El peso del pasado soviético, aderezado de miedo y tiranía, la corrupción sin vergüenza de los oportunistas tras la caída del régimen comunista y la estupidez de una burocracia de bajo perfil técnico anclado a su sillón y a su sueldo ha acabado con la pequeña luz de esperanza de una población sencilla y trabajadora.
Puede que cuando cayera la URSS los ciudadanos tuvieran una sensación de liberación, de abrir las puertas a una sociedad que se volvería sana por la entrada de luz frente a esas tinieblas instauradas de por vida. Sin embargo, tal y como dice el escritor ruso «ahora tengo una sensación contraria, de muerte. No tengo claro cuando empieza la enfermedad que achaco a la sociedad rusa, pero, parece que, en Rusia, las épocas nunca acaban».
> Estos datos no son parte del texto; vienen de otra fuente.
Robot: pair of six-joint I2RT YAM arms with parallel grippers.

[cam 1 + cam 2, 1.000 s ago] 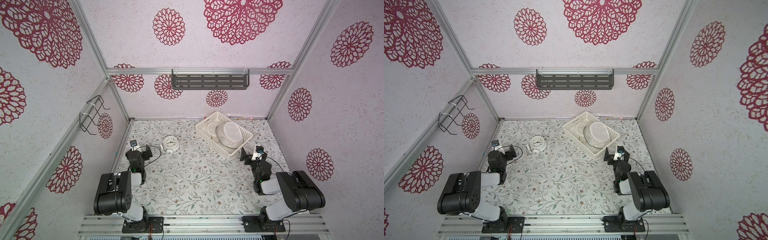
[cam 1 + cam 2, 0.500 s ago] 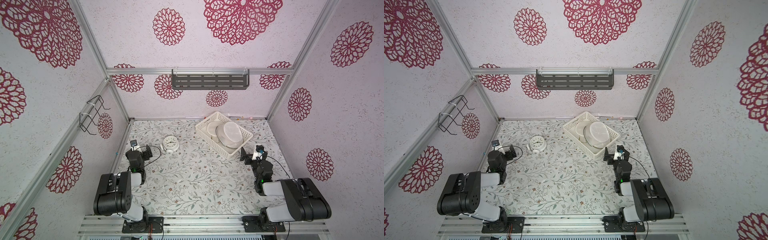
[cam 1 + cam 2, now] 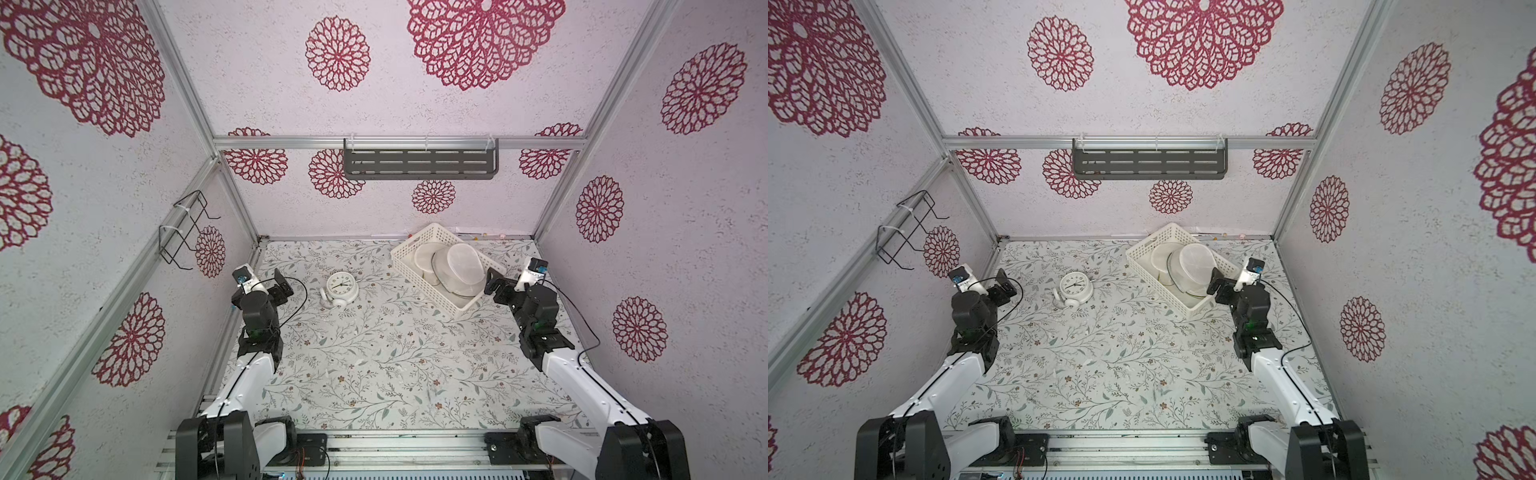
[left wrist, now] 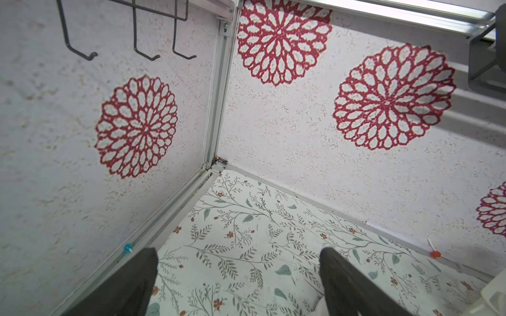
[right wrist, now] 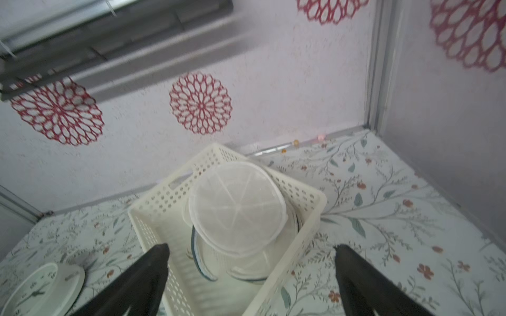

Comunismo. Foto de Alexander Popovkin
Todos y cada uno de los relatos del libro Kilómetro 101, emanan de sus páginas el acartonado olor a quemado de una sociedad decadente y triste. Ahora, con Putin al mando, la represión se ha instaurado como un peligroso control del disidente, tanto que puede llevarte a la muerte o al envenenamiento. Parece que nada ha cambiado en Rusia después de aquella revolución de 1917 que permitió el ascenso al poder de los bolcheviques y con Lenin al frente. Setenta y cuatro años de comunismo. La única diferencia con la Rusia de Putin es la hábil utilización de la propaganda en el interior de sus fronteras, sin voz alguna discordante por las posibles represalias. Y todo ello camuflado de democracia. Sustentado por una oligarquía y por una élite que no está libre del yugo de su líder. Tanto es así que prefieren irse a vivir al Lago de Como en Italia, o a Marbella en España, que a permanecer en su país.
La literatura de Ósipov es como una tragedia griega, pero sin sobresaltos, sin emociones a flor de piel, porque el final ya se sabe, aunque la bruma y la niebla impida verlo. No es necesario que se haga patente pues se siente en lo profundo de un cuerpo malherido por la enfermedad. Por el padecimiento de un mal característico en la literatura rusa: la denuncia de una sociedad que, como dijera Alexander Pushkin, se sustenta en la tiranía, en la mentira y en la hipocresía.
El eterno peregrinaje del alma, desde el interior de un cuerpo corrupto.